I drew him close. “I’ve got it!”His face changed. “The money?”
I told him what had transpired at the graveyard.
“Holy Jupiter!” he breathed. “They were laying for you. Costigan leaked the scheme, sure as perdition. How’d you get out?”
I told him of the apparition. “Is that place haunted?”
“Wasn’t till now.” He regarded me from hooded eyes. “I’d be some worked up in your shoes, too.”
“No, I really saw it. So’d the Fenians, believe me.”
He nodded, unconvinced, and looked at the street. “This town’ll be on its ear in the morning. Anybody see you come?”
“I don’t think so. Help me with just a couple of things and I’ll be on my way.”
We walked Plan B to the Langdon stable at the far end of the grounds. Twain didn’t seem much more at home with livery tasks than I, but between us we managed to wipe her down, provide her water and a bit of grain, and transfer her saddle to another horse.
Twain said, “I’ll give Robert—he’s the one who answered the door—a princely amount to fetch the nags back here. He’ll let on he found yours in the hills south of here. Robert’ll keep his lips tight.” We shook hands. “You’re cut from different cloth, Sam.”
“That’s what I tried to tell you,” I said, mounting.
“See you in California,” he called softly as I started off, Plan B in tow.
Riding through the darkness I occupied my mind with visions of the uniformed figure. I couldn’t help thinking that it had intervened deliberately, to spare my life.

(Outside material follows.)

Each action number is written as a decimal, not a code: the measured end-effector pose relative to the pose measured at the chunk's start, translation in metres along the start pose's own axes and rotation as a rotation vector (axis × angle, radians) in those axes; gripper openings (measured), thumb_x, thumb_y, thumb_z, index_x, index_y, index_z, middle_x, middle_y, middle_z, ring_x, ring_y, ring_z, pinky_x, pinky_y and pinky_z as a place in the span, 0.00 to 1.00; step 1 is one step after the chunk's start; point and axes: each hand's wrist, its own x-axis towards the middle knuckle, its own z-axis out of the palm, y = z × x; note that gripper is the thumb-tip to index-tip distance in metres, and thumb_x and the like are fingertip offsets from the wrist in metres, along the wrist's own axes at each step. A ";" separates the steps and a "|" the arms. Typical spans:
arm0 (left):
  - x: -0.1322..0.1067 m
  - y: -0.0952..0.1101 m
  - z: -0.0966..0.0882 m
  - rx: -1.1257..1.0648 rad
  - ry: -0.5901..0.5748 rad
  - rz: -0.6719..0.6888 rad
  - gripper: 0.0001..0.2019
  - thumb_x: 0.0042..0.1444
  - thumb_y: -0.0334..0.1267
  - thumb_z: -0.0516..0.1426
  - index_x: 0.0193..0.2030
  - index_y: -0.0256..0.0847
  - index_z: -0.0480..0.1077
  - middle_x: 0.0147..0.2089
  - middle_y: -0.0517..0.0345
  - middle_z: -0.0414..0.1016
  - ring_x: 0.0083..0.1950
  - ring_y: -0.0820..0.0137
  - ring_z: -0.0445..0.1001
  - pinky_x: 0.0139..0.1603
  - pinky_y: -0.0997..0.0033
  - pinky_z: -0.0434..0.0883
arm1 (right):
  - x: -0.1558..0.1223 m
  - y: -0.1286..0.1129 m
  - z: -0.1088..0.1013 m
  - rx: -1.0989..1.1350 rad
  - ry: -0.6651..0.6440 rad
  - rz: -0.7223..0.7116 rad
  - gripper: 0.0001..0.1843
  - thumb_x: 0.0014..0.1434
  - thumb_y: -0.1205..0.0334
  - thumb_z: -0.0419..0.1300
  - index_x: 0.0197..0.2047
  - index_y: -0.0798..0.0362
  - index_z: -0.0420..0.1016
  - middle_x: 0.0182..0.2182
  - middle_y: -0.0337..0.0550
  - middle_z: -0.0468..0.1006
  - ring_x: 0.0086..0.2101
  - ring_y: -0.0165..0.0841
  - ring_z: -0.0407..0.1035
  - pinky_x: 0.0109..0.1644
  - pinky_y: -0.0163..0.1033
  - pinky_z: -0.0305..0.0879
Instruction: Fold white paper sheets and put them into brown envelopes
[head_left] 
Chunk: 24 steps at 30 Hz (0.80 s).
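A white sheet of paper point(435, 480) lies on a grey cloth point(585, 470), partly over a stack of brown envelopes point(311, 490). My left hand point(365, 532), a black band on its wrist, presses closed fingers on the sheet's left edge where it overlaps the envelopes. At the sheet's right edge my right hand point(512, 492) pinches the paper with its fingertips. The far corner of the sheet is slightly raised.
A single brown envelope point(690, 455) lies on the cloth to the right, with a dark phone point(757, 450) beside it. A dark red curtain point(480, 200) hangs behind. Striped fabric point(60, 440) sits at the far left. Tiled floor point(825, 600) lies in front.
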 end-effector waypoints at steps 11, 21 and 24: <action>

The station in Chemung, a hamlet fifteen miles north, was little more than a shack. I cinched the horses behind it according to Twain’s instructions and used the money sacks as pillows to bed down in an old wagon. I slept until wakened by sunlight on my face and the chuffing of an approaching locomotive. I edged cautiously around the building. Nobody was in sight. I hoisted the bags and stepped onto the platform. Moments later I was aboard.